Normalmente, cuando el lector ajeno a la ciencia ficción contempla, lee o escucha alguna referencia al género, lo primero que se le viene a la cabeza son descomunales batallas entre naves espaciales, imposibles haces de láser resplandeciendo en el vacío y fanfarrias imperiales de fondo. Podemos explicarles pacientemente que la ciencia ficción es mucho más que eso, podemos hablar de las ucronías, las distopías, el hard, el soft, la new wave, el cyberpunk y lo que haga falta, pero en el subconsciente colectivo del resto de la humanidad en lo primero que piensa cuando se menciona la ciencia ficción es en La Guerra de las Galaxias. O sea, en la space opera. Y es que la tan denostada space opera es, para qué nos vamos a engañar, la temática, el epítome y el estigma pulp de la ciencia ficción, con sus desenfrenadas aventuras espaciales, sus escenarios deslumbrantes y su melodrama épico. Y, sobre todo, es el lugar donde se destila el sentido de la maravilla en su estado más puro, esa sensación adictiva que nos convirtió en aficionados a la mayoría y que nos hace volver una y otra vez a las estanterías marcadas con el letrero de ciencia ficción.

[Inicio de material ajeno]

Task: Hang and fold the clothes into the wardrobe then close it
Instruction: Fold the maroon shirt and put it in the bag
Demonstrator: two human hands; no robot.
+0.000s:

0078Banks.jpg El escocés Iain M. Banks era uno de estos aficionados, criado entre lecturas de Heinlein, Vance y Bester, cuando a mediados de los setenta decidió emular a sus ídolos pergueñando las aventuras de Zakalwe, la figura trágica de un mercenario socarrón y cabronazo contratado por «los buenos» para limpiar atascos en las cloacas de la alta política intergaláctica. Banks, a la hora de dotar de un trasfondo político y social a la parte contratante, decidió retorcer los elementos característicos de la space opera con el objeto de llevarlos al terreno de sus preocupaciones como escritor y en consonancia con las corrientes contraculturales izquierdistas de aquel momento. ¿Por qué no dar una vuelta de tuerca a los clásicos que se limitaban a proyectar en el futuro distante un reflejo simplista del mundo tal y como era en la época? Así, en vez de crear un universo poblado de recios cadetes espaciales de nombres anglosajones al servicio de Federaciones o Repúblicas de carácter inequívocamente norteamericano, tendríamos uno lleno de anarco-hedonistas de nombres exóticos e imposibles de pronunciar que poblarían la civilización ideal en la que a Banks le gustaría vivir: La Cultura. Inoculando de paso dolorosas dosis de realidad en la space opera mediante esa inyección letal llamada Pensad en Flebas, bofetada que despierta dolorosamente a todo el subgénero de un dulce sueño de aventuras irresponsables. Y una vez cometido el crimen sólo quedaba aprovechar el cadáver como fértil humus de donde extraer nueva vitalidad para que la space opera creciera fuerte y vigorosa de nuevo, capaz de hablarnos de cosas que nos afectan y nos importan, más allá del mero entretenimiento escapista.